(PROBLEM DETAILS) Collect the lines of the entries where "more" shows up.
+ + + + +
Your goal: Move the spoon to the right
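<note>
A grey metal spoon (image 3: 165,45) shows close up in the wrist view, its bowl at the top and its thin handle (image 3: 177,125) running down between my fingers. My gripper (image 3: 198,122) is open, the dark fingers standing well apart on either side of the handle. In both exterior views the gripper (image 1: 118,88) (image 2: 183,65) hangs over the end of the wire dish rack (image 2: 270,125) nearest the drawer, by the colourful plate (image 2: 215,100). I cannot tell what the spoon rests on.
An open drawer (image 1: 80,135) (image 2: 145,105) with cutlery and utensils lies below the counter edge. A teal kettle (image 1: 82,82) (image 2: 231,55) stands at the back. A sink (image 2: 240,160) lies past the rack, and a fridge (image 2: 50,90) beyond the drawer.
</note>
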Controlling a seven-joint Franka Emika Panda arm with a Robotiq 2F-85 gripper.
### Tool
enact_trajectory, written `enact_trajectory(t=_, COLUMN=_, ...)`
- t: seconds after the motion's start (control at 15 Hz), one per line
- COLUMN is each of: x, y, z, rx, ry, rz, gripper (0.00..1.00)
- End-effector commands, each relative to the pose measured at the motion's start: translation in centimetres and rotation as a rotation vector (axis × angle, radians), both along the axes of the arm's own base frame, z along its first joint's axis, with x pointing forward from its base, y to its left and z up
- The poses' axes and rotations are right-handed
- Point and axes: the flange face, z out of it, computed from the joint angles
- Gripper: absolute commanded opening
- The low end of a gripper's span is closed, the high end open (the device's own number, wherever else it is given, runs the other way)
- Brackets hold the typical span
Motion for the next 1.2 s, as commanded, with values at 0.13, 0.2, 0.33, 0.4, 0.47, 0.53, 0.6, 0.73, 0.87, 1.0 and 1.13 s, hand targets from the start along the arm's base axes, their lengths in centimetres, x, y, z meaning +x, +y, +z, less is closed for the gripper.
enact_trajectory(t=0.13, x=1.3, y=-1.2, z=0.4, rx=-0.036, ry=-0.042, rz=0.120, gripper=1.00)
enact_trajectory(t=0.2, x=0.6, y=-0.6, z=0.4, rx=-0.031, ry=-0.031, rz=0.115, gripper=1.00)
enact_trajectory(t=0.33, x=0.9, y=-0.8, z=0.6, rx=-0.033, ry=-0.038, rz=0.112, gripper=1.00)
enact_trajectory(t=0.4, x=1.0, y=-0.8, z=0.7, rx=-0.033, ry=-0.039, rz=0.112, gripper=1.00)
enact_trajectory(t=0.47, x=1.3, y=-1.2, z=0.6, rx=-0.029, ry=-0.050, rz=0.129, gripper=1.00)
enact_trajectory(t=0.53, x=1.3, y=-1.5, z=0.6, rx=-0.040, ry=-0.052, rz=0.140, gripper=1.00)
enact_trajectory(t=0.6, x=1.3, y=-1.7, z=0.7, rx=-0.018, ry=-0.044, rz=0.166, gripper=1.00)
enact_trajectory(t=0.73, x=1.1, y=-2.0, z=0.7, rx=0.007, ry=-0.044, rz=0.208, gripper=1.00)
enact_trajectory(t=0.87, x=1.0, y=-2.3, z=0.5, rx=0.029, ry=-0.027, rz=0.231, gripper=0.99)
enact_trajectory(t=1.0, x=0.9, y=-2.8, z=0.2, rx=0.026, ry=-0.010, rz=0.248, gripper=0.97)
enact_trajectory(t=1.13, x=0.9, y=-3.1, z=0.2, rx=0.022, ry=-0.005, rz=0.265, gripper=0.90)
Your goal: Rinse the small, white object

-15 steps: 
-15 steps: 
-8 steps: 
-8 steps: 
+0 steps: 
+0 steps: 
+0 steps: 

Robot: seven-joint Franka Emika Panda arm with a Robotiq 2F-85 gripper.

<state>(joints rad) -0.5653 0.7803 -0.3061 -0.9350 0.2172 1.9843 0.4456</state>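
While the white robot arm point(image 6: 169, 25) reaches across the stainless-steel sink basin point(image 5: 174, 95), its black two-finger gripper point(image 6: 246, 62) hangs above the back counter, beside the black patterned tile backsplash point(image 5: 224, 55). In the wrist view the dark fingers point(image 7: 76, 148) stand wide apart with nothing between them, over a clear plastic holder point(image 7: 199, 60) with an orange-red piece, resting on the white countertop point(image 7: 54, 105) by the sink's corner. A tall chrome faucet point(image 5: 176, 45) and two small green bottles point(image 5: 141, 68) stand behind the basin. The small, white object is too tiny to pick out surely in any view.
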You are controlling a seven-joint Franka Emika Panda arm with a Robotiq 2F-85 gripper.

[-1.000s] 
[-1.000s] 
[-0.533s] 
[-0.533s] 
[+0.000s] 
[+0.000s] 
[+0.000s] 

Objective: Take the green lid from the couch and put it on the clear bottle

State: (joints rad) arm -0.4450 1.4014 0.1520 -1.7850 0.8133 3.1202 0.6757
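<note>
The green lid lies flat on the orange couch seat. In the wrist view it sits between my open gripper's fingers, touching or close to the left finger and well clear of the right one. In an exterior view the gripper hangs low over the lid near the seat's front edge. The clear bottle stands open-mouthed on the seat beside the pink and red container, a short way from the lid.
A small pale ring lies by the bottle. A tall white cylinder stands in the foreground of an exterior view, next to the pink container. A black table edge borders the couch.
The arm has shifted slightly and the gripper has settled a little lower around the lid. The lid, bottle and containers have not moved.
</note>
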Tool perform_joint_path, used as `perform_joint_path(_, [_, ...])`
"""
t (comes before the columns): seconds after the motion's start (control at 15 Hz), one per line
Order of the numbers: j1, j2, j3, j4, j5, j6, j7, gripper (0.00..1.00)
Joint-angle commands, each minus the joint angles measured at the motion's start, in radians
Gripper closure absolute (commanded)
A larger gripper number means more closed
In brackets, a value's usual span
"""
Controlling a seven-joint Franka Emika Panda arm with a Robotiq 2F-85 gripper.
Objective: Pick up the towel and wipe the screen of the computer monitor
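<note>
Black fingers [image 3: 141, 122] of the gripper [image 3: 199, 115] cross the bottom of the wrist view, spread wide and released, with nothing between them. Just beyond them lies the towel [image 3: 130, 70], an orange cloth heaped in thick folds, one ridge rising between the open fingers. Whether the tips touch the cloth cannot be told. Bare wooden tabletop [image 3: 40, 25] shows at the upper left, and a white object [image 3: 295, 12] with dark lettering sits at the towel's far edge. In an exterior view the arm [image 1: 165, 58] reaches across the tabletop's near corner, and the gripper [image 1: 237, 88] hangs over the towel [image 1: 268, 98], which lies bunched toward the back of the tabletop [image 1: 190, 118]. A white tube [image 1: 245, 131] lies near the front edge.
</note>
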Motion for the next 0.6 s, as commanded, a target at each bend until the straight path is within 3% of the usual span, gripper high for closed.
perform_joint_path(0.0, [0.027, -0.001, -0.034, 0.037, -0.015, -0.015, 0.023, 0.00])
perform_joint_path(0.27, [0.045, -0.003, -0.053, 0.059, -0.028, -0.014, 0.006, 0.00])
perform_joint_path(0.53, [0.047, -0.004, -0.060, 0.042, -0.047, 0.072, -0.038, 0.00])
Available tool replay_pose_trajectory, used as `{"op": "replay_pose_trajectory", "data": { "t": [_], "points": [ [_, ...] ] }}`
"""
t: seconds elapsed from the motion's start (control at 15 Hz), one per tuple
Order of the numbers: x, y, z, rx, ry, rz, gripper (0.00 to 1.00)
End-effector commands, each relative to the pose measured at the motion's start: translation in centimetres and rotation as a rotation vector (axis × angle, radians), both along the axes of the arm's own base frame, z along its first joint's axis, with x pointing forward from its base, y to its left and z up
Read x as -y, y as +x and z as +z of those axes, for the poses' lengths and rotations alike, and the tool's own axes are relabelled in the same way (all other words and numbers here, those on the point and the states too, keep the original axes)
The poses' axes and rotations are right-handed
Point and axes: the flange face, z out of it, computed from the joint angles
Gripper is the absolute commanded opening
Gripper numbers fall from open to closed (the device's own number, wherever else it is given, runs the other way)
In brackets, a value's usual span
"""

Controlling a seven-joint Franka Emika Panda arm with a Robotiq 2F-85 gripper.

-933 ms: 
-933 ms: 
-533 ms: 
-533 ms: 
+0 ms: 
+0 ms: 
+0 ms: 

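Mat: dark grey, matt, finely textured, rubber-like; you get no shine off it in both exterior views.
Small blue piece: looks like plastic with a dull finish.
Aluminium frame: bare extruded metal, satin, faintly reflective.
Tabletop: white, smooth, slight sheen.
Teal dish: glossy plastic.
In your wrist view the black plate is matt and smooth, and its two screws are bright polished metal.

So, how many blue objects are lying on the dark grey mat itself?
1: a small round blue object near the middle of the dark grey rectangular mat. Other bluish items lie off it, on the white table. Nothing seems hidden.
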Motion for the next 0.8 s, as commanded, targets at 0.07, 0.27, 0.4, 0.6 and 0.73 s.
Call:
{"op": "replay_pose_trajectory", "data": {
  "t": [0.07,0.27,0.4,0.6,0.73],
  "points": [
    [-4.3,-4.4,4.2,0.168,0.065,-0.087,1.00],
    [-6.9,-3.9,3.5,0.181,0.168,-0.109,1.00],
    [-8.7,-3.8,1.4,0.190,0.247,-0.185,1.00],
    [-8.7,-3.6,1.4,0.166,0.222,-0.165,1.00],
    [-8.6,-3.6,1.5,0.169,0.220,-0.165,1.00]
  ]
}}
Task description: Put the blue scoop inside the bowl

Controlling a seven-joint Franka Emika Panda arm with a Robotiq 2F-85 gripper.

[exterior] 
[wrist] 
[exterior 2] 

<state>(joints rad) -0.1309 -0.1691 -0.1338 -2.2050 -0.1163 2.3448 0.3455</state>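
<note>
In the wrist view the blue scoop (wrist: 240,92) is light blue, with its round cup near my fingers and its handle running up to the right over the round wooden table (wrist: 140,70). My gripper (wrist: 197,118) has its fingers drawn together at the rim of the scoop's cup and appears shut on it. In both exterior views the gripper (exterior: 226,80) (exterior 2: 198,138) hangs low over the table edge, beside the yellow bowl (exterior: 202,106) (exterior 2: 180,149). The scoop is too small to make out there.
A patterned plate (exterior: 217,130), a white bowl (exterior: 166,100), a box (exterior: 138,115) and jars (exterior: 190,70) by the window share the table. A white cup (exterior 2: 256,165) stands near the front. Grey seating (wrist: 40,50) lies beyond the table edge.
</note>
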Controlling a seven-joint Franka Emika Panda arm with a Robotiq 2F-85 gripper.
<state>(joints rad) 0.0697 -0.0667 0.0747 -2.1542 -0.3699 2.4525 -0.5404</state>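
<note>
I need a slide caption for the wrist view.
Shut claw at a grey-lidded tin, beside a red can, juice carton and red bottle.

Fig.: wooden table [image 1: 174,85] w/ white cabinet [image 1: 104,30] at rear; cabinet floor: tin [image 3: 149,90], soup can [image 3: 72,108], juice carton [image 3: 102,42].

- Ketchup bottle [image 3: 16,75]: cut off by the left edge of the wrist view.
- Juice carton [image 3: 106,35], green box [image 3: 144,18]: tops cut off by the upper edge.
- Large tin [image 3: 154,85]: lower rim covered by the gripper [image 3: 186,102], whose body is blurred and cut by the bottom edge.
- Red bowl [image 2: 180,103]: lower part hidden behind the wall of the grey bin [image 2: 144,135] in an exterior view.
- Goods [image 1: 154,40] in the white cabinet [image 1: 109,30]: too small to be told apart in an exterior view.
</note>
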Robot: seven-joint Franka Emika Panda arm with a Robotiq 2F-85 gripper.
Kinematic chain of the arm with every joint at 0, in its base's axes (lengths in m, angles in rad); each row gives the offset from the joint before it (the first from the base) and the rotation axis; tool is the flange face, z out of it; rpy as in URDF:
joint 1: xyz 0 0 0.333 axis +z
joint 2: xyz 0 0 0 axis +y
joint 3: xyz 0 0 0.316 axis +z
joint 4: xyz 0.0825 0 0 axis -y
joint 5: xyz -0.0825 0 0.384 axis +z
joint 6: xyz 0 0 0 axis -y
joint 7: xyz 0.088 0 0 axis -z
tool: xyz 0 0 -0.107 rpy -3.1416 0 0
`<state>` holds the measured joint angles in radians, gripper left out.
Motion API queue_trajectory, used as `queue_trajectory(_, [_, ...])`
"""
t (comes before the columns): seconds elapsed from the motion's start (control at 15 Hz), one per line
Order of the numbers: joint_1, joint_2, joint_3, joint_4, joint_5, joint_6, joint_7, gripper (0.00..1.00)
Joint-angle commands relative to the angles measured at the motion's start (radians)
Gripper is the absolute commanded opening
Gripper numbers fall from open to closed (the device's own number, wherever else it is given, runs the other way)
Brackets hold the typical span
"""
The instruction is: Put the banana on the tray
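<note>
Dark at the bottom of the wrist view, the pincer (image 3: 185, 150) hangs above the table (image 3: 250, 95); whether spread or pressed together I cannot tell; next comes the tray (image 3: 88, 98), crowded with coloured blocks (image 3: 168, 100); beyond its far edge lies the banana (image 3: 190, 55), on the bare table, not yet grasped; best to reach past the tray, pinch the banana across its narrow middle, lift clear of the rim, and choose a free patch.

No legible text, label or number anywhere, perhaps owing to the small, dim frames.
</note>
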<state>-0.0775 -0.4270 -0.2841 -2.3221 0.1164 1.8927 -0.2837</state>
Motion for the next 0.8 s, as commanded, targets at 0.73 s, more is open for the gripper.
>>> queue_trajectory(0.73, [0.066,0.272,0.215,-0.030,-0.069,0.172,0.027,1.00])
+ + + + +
(RESULT OF THIS EXERCISE)
A larger gripper number means more closed
Motion for the next 0.8 s, as commanded, targets at 0.73 s, more is open for the gripper.

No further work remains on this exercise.